====== Collected data ======

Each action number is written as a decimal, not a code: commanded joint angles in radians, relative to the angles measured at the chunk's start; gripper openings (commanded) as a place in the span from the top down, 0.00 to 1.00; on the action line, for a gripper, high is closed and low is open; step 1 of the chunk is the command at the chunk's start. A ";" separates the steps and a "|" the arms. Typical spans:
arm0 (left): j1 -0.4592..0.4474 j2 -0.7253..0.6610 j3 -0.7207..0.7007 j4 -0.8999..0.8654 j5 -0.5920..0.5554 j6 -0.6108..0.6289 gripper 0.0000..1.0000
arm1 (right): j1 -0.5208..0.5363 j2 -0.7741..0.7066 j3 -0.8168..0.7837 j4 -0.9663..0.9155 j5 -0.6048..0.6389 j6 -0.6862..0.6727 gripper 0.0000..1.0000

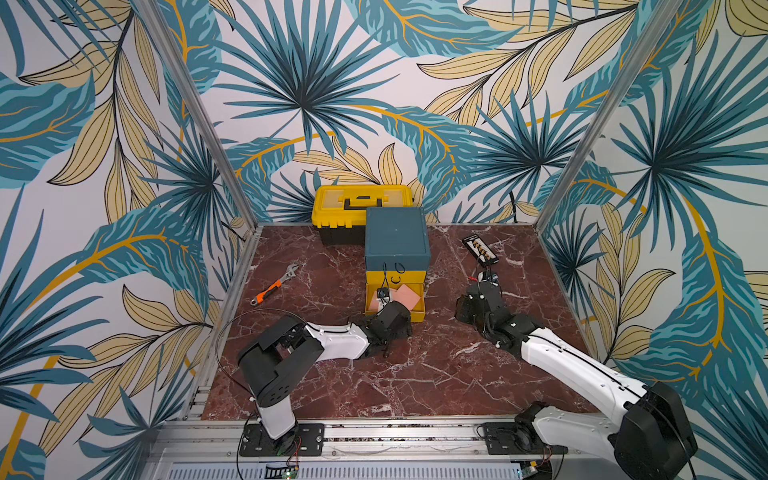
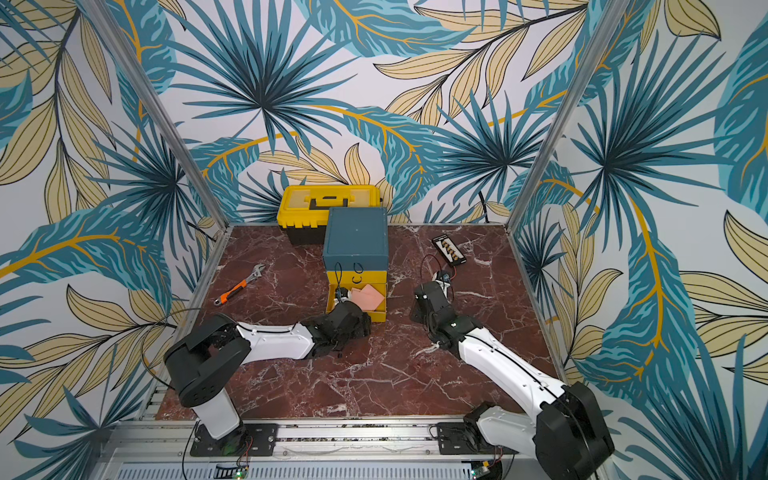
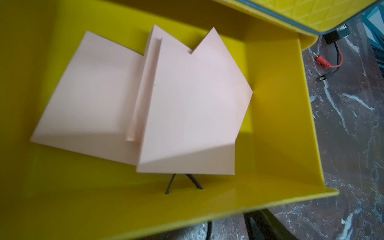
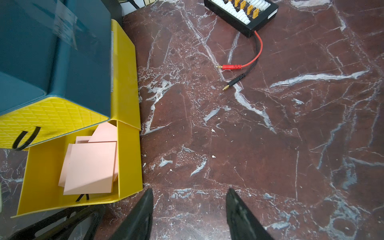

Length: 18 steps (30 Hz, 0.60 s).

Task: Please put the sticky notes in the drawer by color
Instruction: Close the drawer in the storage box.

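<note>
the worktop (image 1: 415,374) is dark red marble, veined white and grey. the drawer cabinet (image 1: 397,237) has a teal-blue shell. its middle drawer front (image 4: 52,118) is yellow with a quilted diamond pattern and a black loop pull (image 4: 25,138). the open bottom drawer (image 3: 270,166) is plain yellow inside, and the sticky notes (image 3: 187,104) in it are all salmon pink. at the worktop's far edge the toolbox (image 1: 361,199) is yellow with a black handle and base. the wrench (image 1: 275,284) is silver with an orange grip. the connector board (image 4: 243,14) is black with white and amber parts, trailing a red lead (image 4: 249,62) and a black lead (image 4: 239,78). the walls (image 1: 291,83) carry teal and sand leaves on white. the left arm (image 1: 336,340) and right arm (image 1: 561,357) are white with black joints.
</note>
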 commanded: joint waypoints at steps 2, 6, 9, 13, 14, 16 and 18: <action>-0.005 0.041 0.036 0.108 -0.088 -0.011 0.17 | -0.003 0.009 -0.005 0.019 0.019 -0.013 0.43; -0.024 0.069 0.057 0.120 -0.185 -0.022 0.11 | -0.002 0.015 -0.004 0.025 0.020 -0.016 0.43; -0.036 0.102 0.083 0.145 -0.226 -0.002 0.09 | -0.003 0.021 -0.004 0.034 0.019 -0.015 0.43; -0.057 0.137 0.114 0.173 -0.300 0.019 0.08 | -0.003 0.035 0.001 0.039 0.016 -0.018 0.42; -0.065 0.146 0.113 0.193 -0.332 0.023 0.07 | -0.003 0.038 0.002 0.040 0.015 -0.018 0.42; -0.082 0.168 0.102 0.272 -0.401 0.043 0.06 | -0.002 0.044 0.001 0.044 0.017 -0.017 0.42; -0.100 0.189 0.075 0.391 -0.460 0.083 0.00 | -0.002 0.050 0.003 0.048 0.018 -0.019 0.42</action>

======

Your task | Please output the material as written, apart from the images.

Answer to this task |
Each action number is written as a decimal, not a code: commanded joint angles in radians, relative to the angles measured at the chunk's start; gripper openings (commanded) as a place in the span from the top down, 0.00 to 1.00; on the action line, for a gripper, high is closed and low is open; step 1 of the chunk is the command at the chunk's start. A ";" separates the steps and a "|" the arms. Typical spans:
arm0 (left): j1 -0.4592..0.4474 j2 -0.7253..0.6610 j3 -0.7207..0.7007 j4 -0.8999..0.8654 j5 -0.5920..0.5554 j6 -0.6108..0.6289 gripper 0.0000..1.0000
arm1 (right): j1 -0.5208..0.5363 j2 -0.7741..0.7066 j3 -0.8168..0.7837 j4 -0.9663..0.9155 j5 -0.6048..0.6389 j6 -0.6862..0.6727 gripper 0.0000..1.0000


Length: 18 steps (30 Hz, 0.60 s).

Task: Please put the sticky notes in the drawer by color
Instruction: Close the drawer in the storage box.

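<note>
the worktop (image 1: 415,374) is dark red marble, veined white and grey. the drawer cabinet (image 1: 397,237) has a teal-blue shell. its middle drawer front (image 4: 52,118) is yellow with a quilted diamond pattern and a black loop pull (image 4: 25,138). the open bottom drawer (image 3: 270,166) is plain yellow inside, and the sticky notes (image 3: 187,104) in it are all salmon pink. at the worktop's far edge the toolbox (image 1: 361,199) is yellow with a black handle and base. the wrench (image 1: 275,284) is silver with an orange grip. the connector board (image 4: 243,14) is black with white and amber parts, trailing a red lead (image 4: 249,62) and a black lead (image 4: 239,78). the walls (image 1: 291,83) carry teal and sand leaves on white. the left arm (image 1: 336,340) and right arm (image 1: 561,357) are white with black joints.
</note>
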 commanded: joint waypoints at steps 2, 6, 9, 13, 14, 16 and 18: <action>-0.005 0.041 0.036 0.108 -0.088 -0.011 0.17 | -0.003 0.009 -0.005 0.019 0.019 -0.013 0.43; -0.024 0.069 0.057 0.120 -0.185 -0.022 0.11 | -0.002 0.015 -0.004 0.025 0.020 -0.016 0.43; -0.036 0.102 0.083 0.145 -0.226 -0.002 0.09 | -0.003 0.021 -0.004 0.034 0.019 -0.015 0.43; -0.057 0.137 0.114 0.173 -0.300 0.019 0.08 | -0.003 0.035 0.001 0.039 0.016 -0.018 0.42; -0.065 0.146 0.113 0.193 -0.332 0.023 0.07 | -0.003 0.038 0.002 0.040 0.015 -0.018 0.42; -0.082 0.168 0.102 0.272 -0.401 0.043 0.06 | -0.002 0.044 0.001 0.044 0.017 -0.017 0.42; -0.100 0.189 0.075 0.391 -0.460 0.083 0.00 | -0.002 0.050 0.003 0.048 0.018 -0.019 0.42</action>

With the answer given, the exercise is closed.